Earlier this month, Chicago's DePaul University, pressured by the Foundation for Individual Rights in Education (FIRE), agreed to drop its bizarre "propaganda ban" that the administration used as an attempt to silence DePaul College Republicans last fall. Controversial University of Colorado Professor Ward Churchill, in a paid appearance, spoke at DePaul, and the College Republicans faced several school administration roadblocks as they tried to protest that event.

FIRE's interim president, Greg Lukianoff, stated earlier this month on the Hannity & Colmes show that in terms of free speech issues, DePaul was "a basketcase."

Still, with its dropping of the "propaganda ban," it looked like DePaul might finally be turning a new leaf.

Not so.

The latest edition of the DePaul campus newspaper, The DePaulia, just came online. It reports on the "affirmative action bake sale" organized by the DePaul Conservative Alliance.
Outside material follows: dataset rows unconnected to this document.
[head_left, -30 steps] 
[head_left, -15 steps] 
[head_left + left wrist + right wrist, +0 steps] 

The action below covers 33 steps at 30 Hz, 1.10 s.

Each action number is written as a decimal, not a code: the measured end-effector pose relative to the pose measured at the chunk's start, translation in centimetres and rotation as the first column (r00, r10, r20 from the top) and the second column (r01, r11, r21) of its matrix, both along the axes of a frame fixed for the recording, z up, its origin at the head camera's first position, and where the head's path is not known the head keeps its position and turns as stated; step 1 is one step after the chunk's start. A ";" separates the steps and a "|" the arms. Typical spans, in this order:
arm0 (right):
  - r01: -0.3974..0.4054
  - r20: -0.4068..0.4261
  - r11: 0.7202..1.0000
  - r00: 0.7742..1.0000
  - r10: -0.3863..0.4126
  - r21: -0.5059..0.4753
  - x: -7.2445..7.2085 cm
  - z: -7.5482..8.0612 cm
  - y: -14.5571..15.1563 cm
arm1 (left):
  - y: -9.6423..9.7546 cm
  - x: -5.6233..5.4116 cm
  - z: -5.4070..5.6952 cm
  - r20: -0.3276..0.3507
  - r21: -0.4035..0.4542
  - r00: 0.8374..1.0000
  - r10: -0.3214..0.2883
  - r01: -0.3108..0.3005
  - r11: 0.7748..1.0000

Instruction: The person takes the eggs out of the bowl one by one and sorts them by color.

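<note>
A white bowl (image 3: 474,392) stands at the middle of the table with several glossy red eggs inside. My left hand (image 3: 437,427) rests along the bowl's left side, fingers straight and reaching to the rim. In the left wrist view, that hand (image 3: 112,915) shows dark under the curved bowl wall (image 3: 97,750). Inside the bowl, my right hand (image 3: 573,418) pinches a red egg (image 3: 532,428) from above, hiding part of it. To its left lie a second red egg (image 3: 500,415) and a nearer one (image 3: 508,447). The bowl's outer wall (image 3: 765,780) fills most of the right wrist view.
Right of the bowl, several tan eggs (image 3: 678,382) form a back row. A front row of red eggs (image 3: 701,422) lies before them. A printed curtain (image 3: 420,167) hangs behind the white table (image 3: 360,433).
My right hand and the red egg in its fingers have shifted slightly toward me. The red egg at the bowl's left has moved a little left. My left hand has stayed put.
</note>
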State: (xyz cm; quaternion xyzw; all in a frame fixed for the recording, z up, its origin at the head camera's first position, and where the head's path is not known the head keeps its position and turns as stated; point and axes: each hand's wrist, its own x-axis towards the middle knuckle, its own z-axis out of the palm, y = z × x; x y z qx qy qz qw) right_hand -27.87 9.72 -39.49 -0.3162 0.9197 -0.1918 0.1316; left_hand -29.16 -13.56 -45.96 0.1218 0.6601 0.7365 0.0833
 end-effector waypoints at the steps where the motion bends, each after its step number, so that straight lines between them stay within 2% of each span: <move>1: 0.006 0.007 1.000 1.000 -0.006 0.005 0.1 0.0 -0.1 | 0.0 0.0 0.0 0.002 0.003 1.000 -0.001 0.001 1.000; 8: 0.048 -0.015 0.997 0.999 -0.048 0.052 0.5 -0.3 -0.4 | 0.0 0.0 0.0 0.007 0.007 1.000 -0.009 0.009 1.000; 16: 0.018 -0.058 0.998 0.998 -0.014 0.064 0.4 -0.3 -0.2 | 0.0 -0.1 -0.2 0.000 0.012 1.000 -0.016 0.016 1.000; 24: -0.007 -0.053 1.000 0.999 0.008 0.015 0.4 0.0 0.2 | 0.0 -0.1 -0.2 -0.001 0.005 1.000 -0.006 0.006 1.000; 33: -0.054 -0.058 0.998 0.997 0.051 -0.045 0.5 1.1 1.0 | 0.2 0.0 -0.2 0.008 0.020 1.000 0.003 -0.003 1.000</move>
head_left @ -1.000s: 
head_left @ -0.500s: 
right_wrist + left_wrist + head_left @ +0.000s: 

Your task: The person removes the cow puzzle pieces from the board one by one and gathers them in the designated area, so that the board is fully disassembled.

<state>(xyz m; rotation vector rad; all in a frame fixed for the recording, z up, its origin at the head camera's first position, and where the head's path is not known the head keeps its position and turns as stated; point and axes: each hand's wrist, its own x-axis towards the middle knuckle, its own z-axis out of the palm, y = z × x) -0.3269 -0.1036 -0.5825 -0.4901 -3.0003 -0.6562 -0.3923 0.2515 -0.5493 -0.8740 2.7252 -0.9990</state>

A few other campus conservative groups have had similar "sales," organized as a humorous protest to college affirmative action policies. The DePaul sale listed prices for brownies and cookies, with white males paying the most for each treat, minorities paying less.

The DePaul Conservative Alliance bake sale lasted about 45 minutes. According to the DePaulia article, students in support of affirmative action started yelling at the DCA members and in the words of Michael O'Shea, a member of the conservative group, "It got a little more out of hand than I would have liked." Tempers were raised, words were exchanged, but that was about it. Greg MacVarish, Dean of Students for DePaul's Division of Student of Affairs, closed shop on the DCA bake sale once the argument broke out.

But that wasn't enough for DePaul. Denise Mattson of the DePaul public affairs department, had this to say:

DePaul permits student organizations to share political views. The expression of those views must take place in a civil, tolerant and respectful manner. Mattson added that although DePaul accepts the opinions and views of all its students, the area DCA chose to conduct its rally was inappropriate. The main hallway in the Student Center is not the proper area for the debate. We need to make sure that there is an environment for that speech that is safe for everyone.

According to the DePaulia, the conservatives were the civil ones, the pro-affirmative action students started the argument. As far where the bake sale took place, unless the DCA was blocking a fire exit, the location of the DePaul Conservative Alliance exercising their free speech rights doesn't really matter in the context of free speech. I would guess the DCA needed a permit for the sale; since their lack of a permit wasn't brought up by the DePaulia, they must have had one.

In addition to his "basketcase" comment about DePaul, during his Hannity & Colmes appearance, Luckianoff of FIRE said in regards to free speech concerns, DePaul "has a nasty history" in that area.

Luckianoff can only have been talking about the Thomas Klocek case. The pro-Israel professor was fired by DePaul University after defending the Jewish state in front of some Muslim students there.

Here's what Klocek view of that incident:

This had nothing to do with religion. It had nothing to do with ethnicity. My side is that it has everything to do with free speech.

This is what DePaul's Mattson had to say about the Klocek affair:

We emphatically reject that this is at all a matter of academic freedom. For DePaul, it was about his conduct, not his content.

There is a disturbing pattern of misbehavior by DePaul in regards to free speech.

Oh, my parting shot will be fired at The DePaulia. Here is the sub-headline of its article about the bake sale:

DePaul Conservative Alliance stirs up the student body with a questionable approach on affirmative action

Headlines, or sub-heads like that belong in the op-ed section of the DePaulia.